My most eye-grabbing effort to date is simply what happened when I attacked
a chunk of highly figured maple with a band saw, without even attempting to
think of a design first. It looks like something from Dr. Seuss, and
honestly it's not something I'd be proud to put on my own mantle, but a
couple of people have complimented me on it.
Let's see, I had a point here. Where was it?

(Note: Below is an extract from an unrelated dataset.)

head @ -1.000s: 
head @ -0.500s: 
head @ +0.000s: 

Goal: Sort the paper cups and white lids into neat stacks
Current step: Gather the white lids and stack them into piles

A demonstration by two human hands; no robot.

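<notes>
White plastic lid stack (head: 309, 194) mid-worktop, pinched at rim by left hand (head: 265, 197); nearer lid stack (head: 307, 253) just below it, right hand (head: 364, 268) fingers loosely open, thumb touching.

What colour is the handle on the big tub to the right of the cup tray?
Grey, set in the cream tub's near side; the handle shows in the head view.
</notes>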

Oh, yes. Art can certainly be appreciated in its own time, as art. The
reason I want to emphasize this is because I don't particularly like the
implications of defining art in terms of widespread popular appeal. If you
follow that, you get art that is unoffensive, bland, and ultimately
unappealing. I believe -- and maybe it's just me -- that the only art that
truly has the ability to soar is art that also has the ability to really
make you retch.
I grew up in a family of architects. A couple of years ago I was performing
a musical work in the Dorothy Chandler Pavilion in Los Angeles and so had
the opportunity to see the celebrated Frank Gehry design for Disney's
theater going up across the street. Architects are polarized about Gehry.
They either really like him or really hate him. His stuff is bold -- it
you either like it or hate it. I think most artists would rather
hear that their stuff is unappealing than to hear that it's "interesting".
Where was that point again?
I'm looking at Krenov's stuff now. Some of it I like. Some of it I really
hate. And if I saw him to his face, I'd tell him what I like and what I
don't like. I'm sure there are people who love ever splinter that has come
out of his shop, just as sure as I am that there are people who don't care
about anything he's built. That's exactly as it should be.
You can build "safe" furniture or objets d'art according to an aesthetic
which ensures popularity -- either in the here and now or according to a
hundred-year-old tradition -- and you can be reasonably sure that your work
will be well received. And if there is a business aspect to what you do,
that may be very important. But *if*
you're going to pursue woodworking as
an art, then what you create has to be what you feel passionate about. Even
if only one other person in the universe appreciates you for it.